29. CÜZ 2. HİZİP


69- HAKKA SÛRESİ الحاقة Aynı anda dinleyip takip edebilirsinizTIKLA
سْمِ اللَّهِ الرَّحْمَٰنِ الرَّحِيمِ BismillahirRahmânirRahiym
الْحَاقَّةُ
1-) ElHakkatü;

1-) El Hakka (ölümle birlikte ortaya çıkacak mutlak hakikat)!

مَا الْحَاقَّةُ
2-) MelHakkatü;

2-) Nedir El Hakka?

وَمَا أَدْرَاكَ مَا الْحَاقَّةُ
3-) Ve ma edrake melHakkatü;

3-) El Hakka`yı sana bildiren nedir?

كَذَّبَتْ ثَمُودُ وَعَادٌ بِالْقَارِعَةِ
4-) Kezzebet Semûdu ve `Adun Bilkari`ati;

4-) Semud ve Ad, o Karia`yı (ölüm sonrası yaşanacak sonsuz yaşamı) yalanladılar.
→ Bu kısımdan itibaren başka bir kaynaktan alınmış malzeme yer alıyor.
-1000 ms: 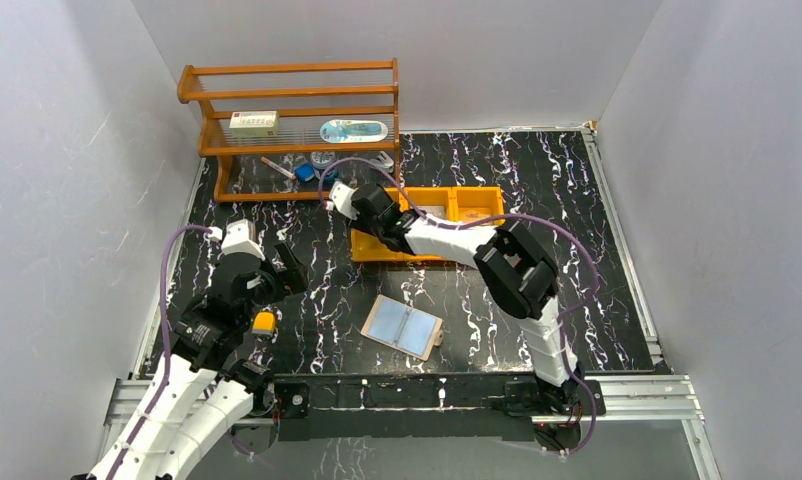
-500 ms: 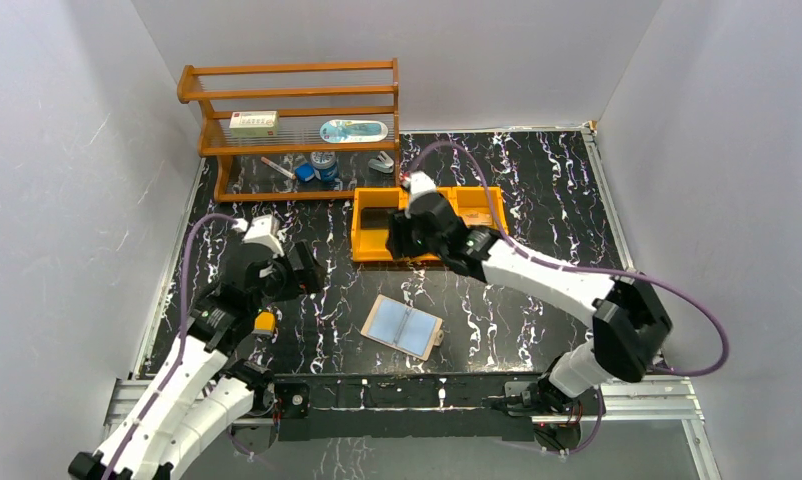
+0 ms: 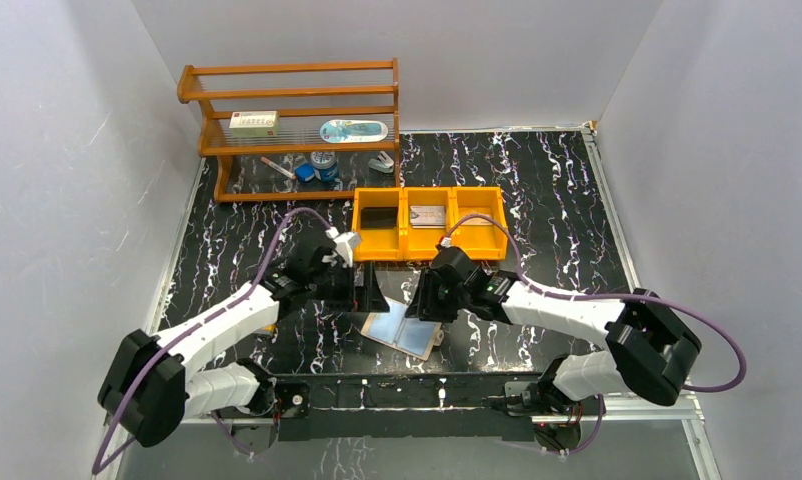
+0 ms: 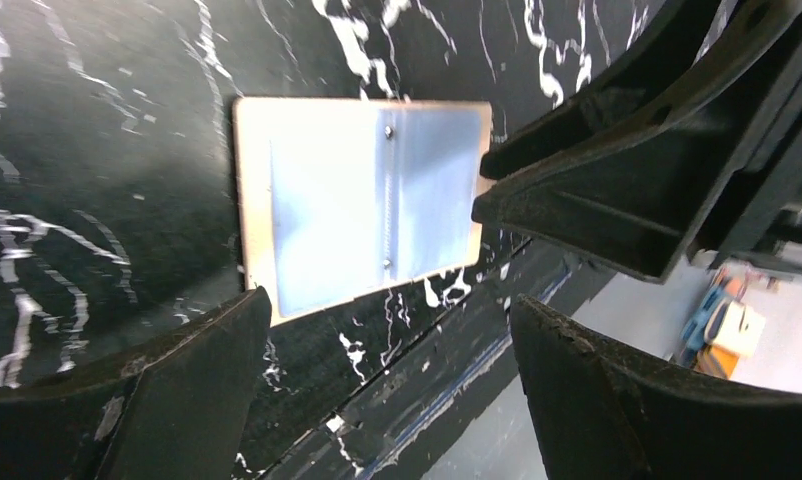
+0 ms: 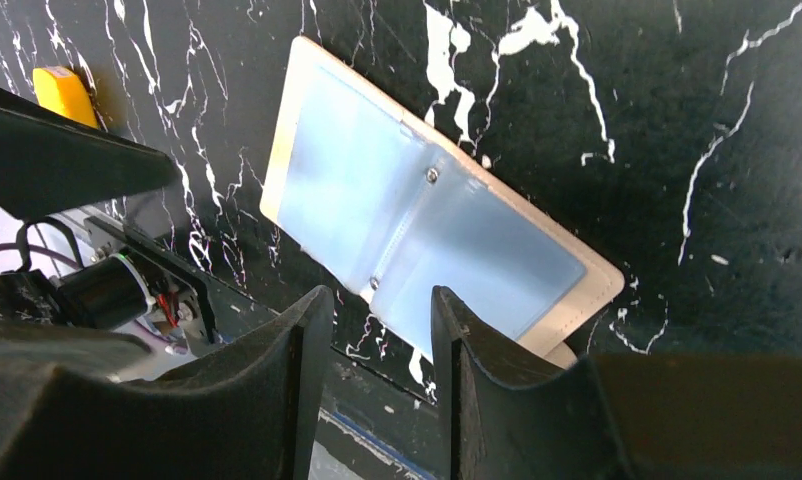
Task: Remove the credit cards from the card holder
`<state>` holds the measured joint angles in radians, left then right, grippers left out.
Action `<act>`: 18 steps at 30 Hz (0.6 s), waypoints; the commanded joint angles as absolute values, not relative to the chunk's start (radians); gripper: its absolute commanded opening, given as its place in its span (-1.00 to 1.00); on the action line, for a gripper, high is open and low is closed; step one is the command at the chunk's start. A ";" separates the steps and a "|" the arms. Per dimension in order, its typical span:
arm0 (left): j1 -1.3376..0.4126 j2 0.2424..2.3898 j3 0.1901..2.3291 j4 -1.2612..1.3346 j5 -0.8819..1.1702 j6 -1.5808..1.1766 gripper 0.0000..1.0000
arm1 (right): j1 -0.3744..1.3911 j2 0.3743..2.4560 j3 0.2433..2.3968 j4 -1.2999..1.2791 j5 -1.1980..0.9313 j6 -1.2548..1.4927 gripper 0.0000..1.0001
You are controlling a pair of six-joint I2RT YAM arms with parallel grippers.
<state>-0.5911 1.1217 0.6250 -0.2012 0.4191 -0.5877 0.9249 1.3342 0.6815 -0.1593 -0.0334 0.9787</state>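
The card holder lies spread open and flat near the table's front edge, its tan border framing bluish-clear sleeves. It fills the middle of the left wrist view and the right wrist view. No card shows through the sleeves. My left gripper hovers open and wide just above the holder's left side. Over its right side my right gripper is open by a narrower gap, with nothing between its fingers. A black credit card and a grey one lie in the orange tray.
The orange three-compartment tray stands just behind both grippers. A wooden rack with small items stands at the back left. A small yellow object lies left of the holder. The metal front rail runs close below the holder.
Both arms swung in over the card holder, the right from the orange tray and the left from the table's left side. The right jaws have narrowed slightly.
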 commanded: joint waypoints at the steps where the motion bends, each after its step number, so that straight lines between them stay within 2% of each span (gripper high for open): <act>1: -0.676 1.176 0.642 -0.180 0.410 -0.604 0.77 | 0.934 1.290 0.649 -0.131 -0.049 1.077 -0.02; 18: -0.722 1.329 0.718 -0.251 0.345 -0.540 0.76 | 0.939 1.298 0.600 -0.197 0.005 1.068 -0.03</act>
<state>-0.7113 1.3140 0.6762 -0.2161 0.3531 -0.5678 0.9318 1.2972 0.6014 -0.1825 -0.0246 1.0698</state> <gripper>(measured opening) 0.883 0.490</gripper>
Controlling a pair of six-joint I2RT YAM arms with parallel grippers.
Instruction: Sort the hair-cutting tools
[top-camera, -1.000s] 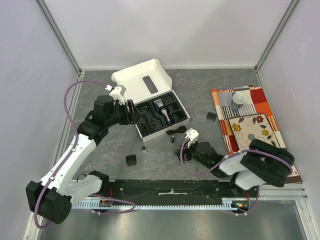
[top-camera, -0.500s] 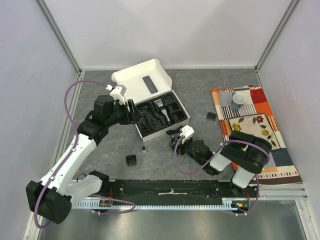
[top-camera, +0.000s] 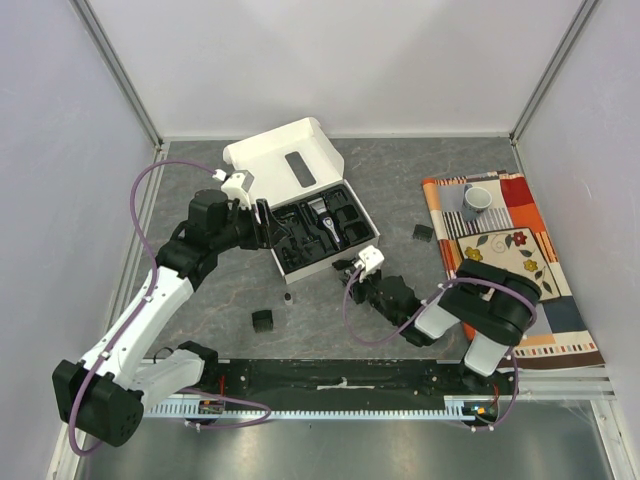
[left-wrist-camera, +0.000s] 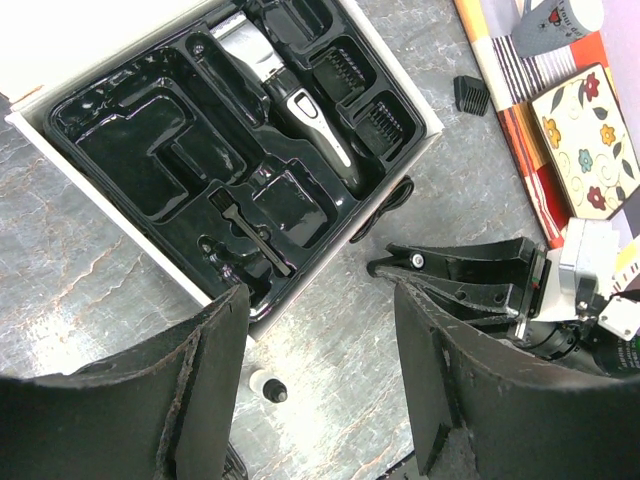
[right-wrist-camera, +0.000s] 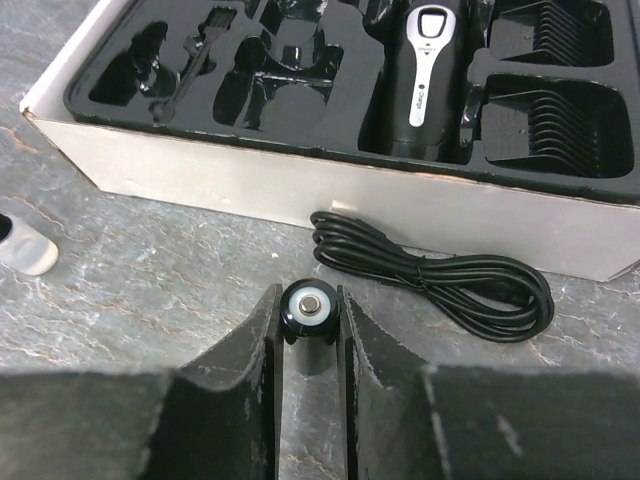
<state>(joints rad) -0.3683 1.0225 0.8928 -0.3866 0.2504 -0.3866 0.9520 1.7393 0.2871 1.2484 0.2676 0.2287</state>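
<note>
The black-and-silver hair clipper (top-camera: 325, 222) lies in the box's black tray (top-camera: 300, 245), beside comb attachments (right-wrist-camera: 545, 110) and a small brush (left-wrist-camera: 250, 235). My right gripper (top-camera: 352, 275) is low at the box's front and shut on a small black cylinder (right-wrist-camera: 308, 310) with a white end. The coiled cord (right-wrist-camera: 440, 275) lies just beyond it against the box wall. My left gripper (left-wrist-camera: 318, 300) is open and empty, hovering over the tray's left corner. Another tiny cylinder (top-camera: 288, 297) and a black bit (top-camera: 263, 321) lie on the table; one more black bit (top-camera: 423, 232) lies right of the box.
The white box lid (top-camera: 285, 160) stands open behind the tray. A patterned cloth (top-camera: 500, 240) at the right carries a grey cup (top-camera: 477, 200). The grey tabletop (top-camera: 200, 320) lies between the arms.
My right gripper has moved left and forward to the box's front and has closed around the small cylinder. The left arm has not moved.
</note>
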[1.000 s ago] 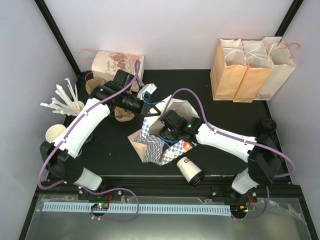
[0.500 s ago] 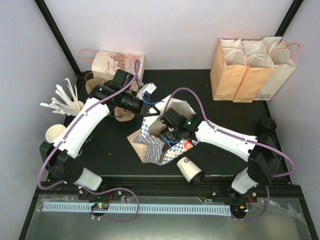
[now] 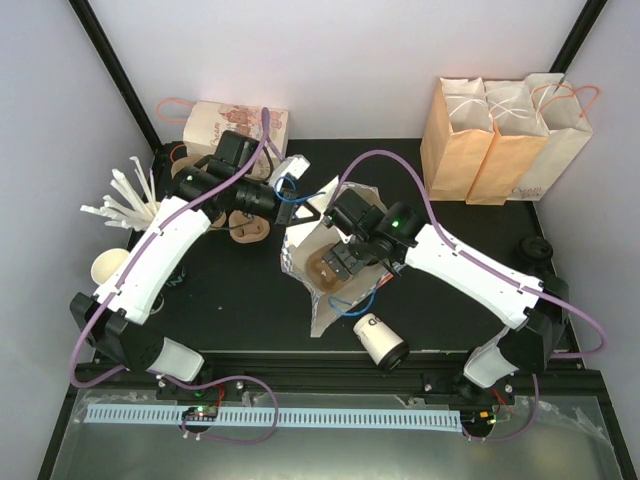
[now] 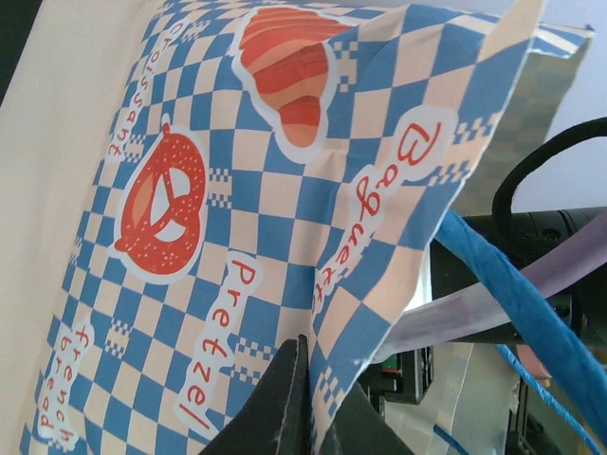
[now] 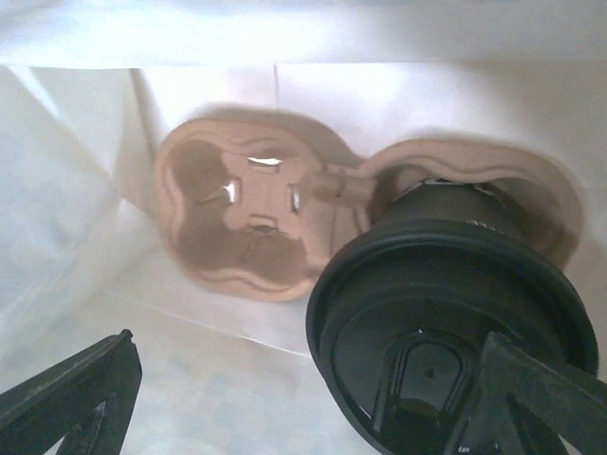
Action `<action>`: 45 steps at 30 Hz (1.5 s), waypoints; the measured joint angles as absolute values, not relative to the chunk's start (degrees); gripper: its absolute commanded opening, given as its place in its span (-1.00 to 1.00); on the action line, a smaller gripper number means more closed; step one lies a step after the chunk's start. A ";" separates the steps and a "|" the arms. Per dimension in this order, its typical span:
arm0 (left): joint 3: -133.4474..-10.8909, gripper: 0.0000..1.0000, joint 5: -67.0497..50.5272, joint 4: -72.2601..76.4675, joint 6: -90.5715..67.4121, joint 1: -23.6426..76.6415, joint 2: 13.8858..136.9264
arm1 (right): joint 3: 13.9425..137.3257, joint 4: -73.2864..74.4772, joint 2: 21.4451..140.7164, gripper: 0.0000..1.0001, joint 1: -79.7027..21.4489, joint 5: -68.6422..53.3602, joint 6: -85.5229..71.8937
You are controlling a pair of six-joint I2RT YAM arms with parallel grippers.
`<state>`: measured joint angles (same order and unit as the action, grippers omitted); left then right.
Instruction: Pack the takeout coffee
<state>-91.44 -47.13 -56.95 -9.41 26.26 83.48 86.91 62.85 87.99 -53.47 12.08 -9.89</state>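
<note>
Step in hand: loading lidded cups into the pulp carrier (image 5: 251,213) that sits at the bottom of the checkered paper bag (image 4: 237,218). Right wrist view shows 1 takeout coffee (image 5: 455,313), black lid up, seated in the carrier's right-hand well; the left-hand well is bare. Right hand (image 5: 313,398) is inside the bag mouth with fingers spread wide, one either side of the view, gripping nothing, so the cup looks just released. Left hand (image 4: 302,403) has its fingers pressed together on the bag's upper edge, pinching the paper and holding the mouth up and open.

A second lidded cup (image 3: 380,340) lies on its side on the table (image 3: 220,300), just beside the bag's near corner.

Next move, as judged: right hand lifts clear of the bag without catching the paper, then takes the lying cup, which must be turned upright before it goes into the free well. Left hand should keep the pinch.

Versus 1 s ago: bag was slumped with its checkered side showing; now it stands open, carrier visible inside from above. Right hand has opened from part-closed to fully spread
</note>
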 measured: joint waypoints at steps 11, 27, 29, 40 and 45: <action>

فَأَمَّا ثَمُودُ فَأُهْلِكُوا بِالطَّاغِيَةِ
5-) Feemma Semûdu feühlikü Bittağıyeti;

5-) Semud`a gelince, yüksek sesli depremle helâk edildiler!

وَأَمَّا عَادٌ فَأُهْلِكُوا بِرِيحٍ صَرْصَرٍ عَاتِيَةٍ
6-) Ve emma `Adun feühlikû Biriyhın sarsarin `atiyetin;

6-) Ad`a gelince, şiddetli bir kasırgayla helâk edildiler!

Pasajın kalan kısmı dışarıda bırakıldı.